前回、様々な理由からスーパーカーをマグロ型にするのは厳しいので、空力的に渦ができやすい、なんて話をしたわけですが、

スーパーカー以外で、それをうまくやっている例がありますので、今回はそのご紹介から。

そう、それはレーシングカー(今回例に出すのはF1マシン)なんですね。

面白い絵を見つけたので、こちらにリンクを貼っておきますが、このF1マシンの設計図のような絵を見てみてください。

F1って、こんな感じになってるわけです。

で、この絵の中の、リアウィングを外して、上から見たところを見ますとね。

サイドポンツーン(車の真ん中あたり、運転席の左右の膨らんだ部分)のところから、後方にかけて、かなり車体が絞られていくのがわかりますよね?

車の一番後ろの部分なんて、一番太いところの1/3くらいの幅まで車体幅(タイヤと底に敷いてある板部分を除く)が絞られてるわけです。

また、横から見たところで、車体上面も同じように、一番高いのが、運転席のすぐ後ろですが、そこから後方に向かって一気に低くなっていき、最後、リアウィングの付け根までいくと、かなり絞られています。

また、ちょっとわかりにくいですが、車体の下面も後輪の少し前辺りから上向きになり、これもリアウィングの付け根に向かって上がっているわけです。
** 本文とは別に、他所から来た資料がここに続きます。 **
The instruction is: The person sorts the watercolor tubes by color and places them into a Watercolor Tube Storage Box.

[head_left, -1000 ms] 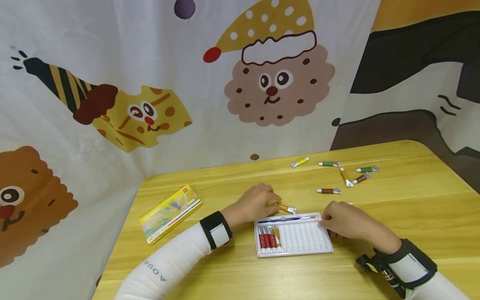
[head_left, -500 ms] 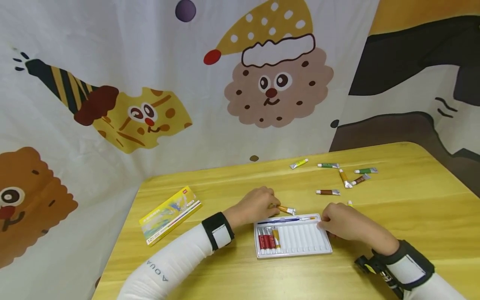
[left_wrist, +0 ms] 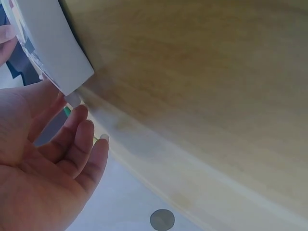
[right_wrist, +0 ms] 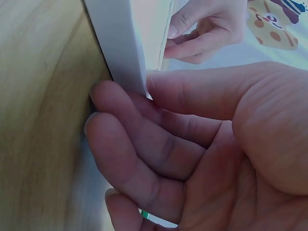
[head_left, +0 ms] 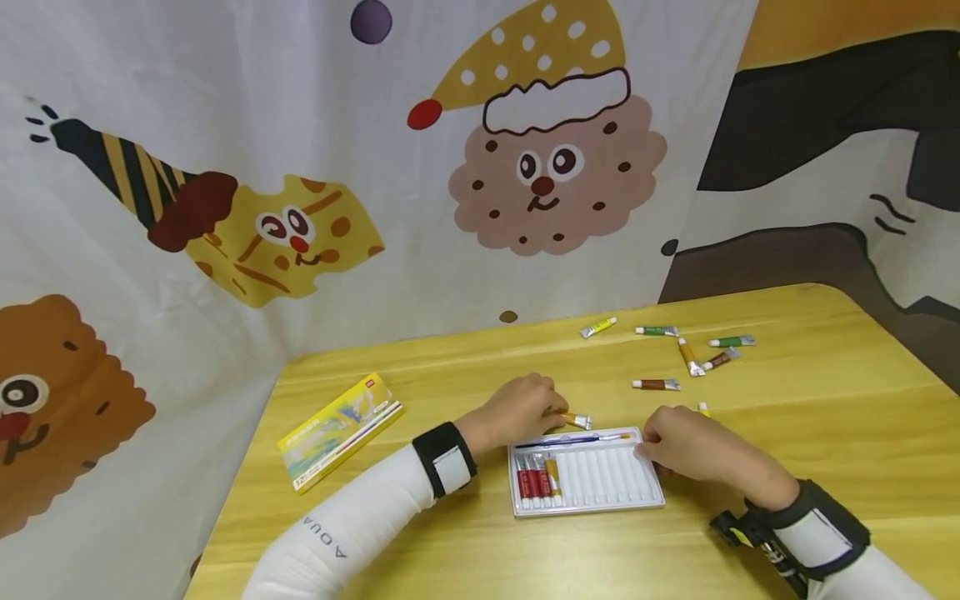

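Note:
A white plastic paint tray [head_left: 611,479] lies on the table with a blue-handled paintbrush [head_left: 558,441] along its far edge. Several red paint tubes [head_left: 533,482] and one ochre tube [head_left: 553,473] fill its left slots. Just beyond the tray, my left hand [head_left: 517,410] pinches the cap end of an ochre paint tube [head_left: 579,421]; the fingertips are partly hidden. My right hand [head_left: 693,443] grips the tray's far right corner, thumb on the rim. In the right wrist view the thumb [right_wrist: 192,94] presses the tray wall [right_wrist: 120,43] and the other fingers curl beside it.
Several loose paint tubes lie toward the back right: yellow [head_left: 597,327], green [head_left: 657,331], brown [head_left: 656,384] and ochre [head_left: 691,357]. A yellow cap [head_left: 703,408] peeks out behind the right hand. A yellow paint box [head_left: 341,431] rests at left. A printed curtain [head_left: 420,275] hangs behind the table.
My left hand has shifted slightly right, its fingers now closing over the ochre tube's cap end. The right hand and the tray have stayed in place.

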A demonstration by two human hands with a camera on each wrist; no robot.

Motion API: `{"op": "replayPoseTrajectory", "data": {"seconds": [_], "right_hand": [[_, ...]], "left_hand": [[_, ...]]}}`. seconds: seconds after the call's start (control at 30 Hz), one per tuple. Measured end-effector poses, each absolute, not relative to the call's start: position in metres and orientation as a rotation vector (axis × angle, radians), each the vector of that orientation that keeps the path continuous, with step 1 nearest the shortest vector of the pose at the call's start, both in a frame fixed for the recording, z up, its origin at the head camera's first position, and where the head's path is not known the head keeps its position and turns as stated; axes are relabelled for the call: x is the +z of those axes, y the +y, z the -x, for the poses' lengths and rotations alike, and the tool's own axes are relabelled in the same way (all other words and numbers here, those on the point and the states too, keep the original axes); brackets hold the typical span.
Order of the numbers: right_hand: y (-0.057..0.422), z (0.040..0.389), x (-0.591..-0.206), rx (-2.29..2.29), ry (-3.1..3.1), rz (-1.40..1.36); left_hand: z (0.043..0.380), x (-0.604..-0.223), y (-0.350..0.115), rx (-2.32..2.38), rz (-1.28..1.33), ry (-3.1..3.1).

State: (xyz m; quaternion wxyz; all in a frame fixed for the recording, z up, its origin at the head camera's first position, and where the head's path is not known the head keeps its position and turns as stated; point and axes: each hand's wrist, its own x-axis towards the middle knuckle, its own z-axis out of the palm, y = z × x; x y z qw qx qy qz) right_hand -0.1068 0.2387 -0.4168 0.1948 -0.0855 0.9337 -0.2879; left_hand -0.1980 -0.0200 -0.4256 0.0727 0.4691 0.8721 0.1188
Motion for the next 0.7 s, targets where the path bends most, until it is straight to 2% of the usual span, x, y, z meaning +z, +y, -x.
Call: {"op": "replayPoseTrajectory", "data": {"seconds": [0.3, 0.7], "right_hand": [[0.2392, 0.1086, -0.4178, -0.778, 2.619, 0.239], [0.2396, 0.1087, -0.4178, -0.767, 2.624, 0.232]], "left_hand": [[0.1993, -0.4266, -0.0150, 0.345, -1.387, 2.617], [0.2006, -0.4244, -0.0208, 0.538, -1.156, 2.625]]}}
これらの形、マグロのおなかから尻尾の付け根にかけての形とものすごく良く似てますよね?

という感じで、車も形にこだわらないのであれば、こういう風にしたほうが空気の抵抗を減らせるわけです。

でも、この構造は、F1みたいなレーシングカーだからできるものでもあるんですね。

市販するためのスーパーカーで、これをやるのは、まず無理です。

つまり、二人乗りで、F1に比べて居住スペースをかなり大きくとる必要があるわけですし、ドアも開閉するものをつけないといけない、

エンジンやその他のパーツも耐久性や値段を考えると、大きいもの、重いものを使わざるを得ない、そうなるとフレームを頑丈に作る必要がある。

前のエントリーでも書きましたが、リアにはライトだのナンバープレートだの、つけないといけないものがあるし、なによりも後輪を丸出しにして走るわけにはいかないから、カウル(後輪を覆うカバー)としてのボディが必要になるんですよ。

そして、マグロ体型は、何よりも、カッコ悪い…。

F1だから、フロント部分も小さいし、リアには大きなリアウィングが付いていますから、車体のリアが絞られているこのカッコでも、それほどかっこ悪いと思わないですけれども、フロントが普通の車サイズで、リアが絞られてたら…。

ため息つきたくなるような格好の車が出てきてしまうわけです。

まるでオタマジャクシ…。

他にも理由はあるのでしょうけれども、スーパーカーでF1と同じことは出来ないのです。

だから、スーパーカーにはいろいろな工夫がされているわけですね。

たとえば、F1のリアの下面についていて、上側に向かって車体を絞っているデフューザー。

最近のスーパーカーにも形に差はありますがついてますね。

良く解説などでは、ダウンフォースをつけるためだと説明されることが多いですが、もちろん効果としてはそういうことにもなるんですけれども、

なぜ、ディフューザーでダウンフォースが発生するのか?ということを考えるとこれが、空力的に良いということがわかると思います。

ということで、今度はダウンフォースの話になりますので、今回はここまでにしておきましょうか。

とりあえず、今回は、F1などのレーシングカー(フォーミュラーカー)は、実は、マグロ体型に近い格好をしているということ。

そして、そのおかげで、後方に渦ができにくく、後ろに引っ張られる力が働きにくくなっていて、速く走れるひとつの要因になっているということが、わかっていただければそれでいいです。

次回は、ダウンフォースも含めた空力のお話。

本当に空力の話をし始めるといろいろなことが出てきてなんとも難しいんですが、出来るだけわかりやすく書きたいと思いますので、なんとかついてきてくださいね。